# Work to complete
Among the lines of this listing, count those that include "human" and state the count by itself.

# Provided material
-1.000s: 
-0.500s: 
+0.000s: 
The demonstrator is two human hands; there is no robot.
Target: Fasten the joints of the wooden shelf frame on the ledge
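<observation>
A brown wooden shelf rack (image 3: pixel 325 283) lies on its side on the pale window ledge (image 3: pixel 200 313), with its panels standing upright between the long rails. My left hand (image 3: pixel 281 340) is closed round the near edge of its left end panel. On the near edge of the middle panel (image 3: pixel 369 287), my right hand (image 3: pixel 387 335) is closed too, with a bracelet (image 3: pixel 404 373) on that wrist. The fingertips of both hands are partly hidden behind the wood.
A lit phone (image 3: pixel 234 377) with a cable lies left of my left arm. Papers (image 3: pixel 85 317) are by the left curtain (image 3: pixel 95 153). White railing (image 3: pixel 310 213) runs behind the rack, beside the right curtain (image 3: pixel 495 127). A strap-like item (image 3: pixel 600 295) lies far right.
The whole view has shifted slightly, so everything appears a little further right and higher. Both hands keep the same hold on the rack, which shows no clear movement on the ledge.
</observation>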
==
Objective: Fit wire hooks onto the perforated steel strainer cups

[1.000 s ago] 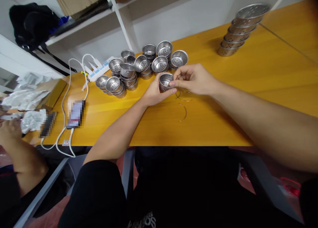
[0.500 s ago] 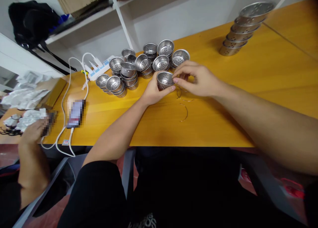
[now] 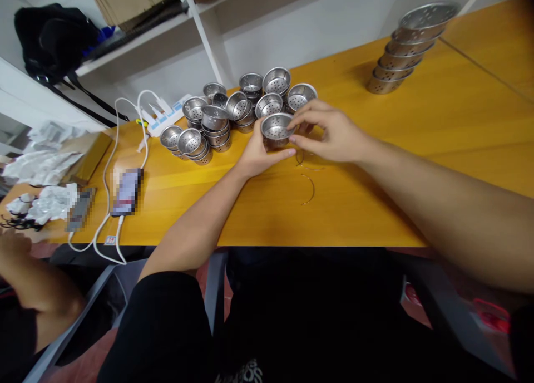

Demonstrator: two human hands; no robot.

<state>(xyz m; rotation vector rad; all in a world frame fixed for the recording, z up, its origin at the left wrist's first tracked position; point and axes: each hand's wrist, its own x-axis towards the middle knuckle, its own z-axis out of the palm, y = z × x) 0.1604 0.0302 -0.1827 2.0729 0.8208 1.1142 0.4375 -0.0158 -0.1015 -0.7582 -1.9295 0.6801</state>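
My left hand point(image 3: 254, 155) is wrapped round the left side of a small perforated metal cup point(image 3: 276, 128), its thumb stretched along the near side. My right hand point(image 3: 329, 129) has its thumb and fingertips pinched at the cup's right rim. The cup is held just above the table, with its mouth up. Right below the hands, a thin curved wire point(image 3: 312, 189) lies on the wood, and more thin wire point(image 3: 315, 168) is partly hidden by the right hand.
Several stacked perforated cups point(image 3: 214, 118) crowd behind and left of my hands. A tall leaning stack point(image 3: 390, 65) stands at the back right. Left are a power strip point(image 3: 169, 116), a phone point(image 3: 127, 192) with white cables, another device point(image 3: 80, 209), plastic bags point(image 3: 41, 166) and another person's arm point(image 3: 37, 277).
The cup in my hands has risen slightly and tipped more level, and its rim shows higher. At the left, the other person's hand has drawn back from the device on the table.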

# Reply
2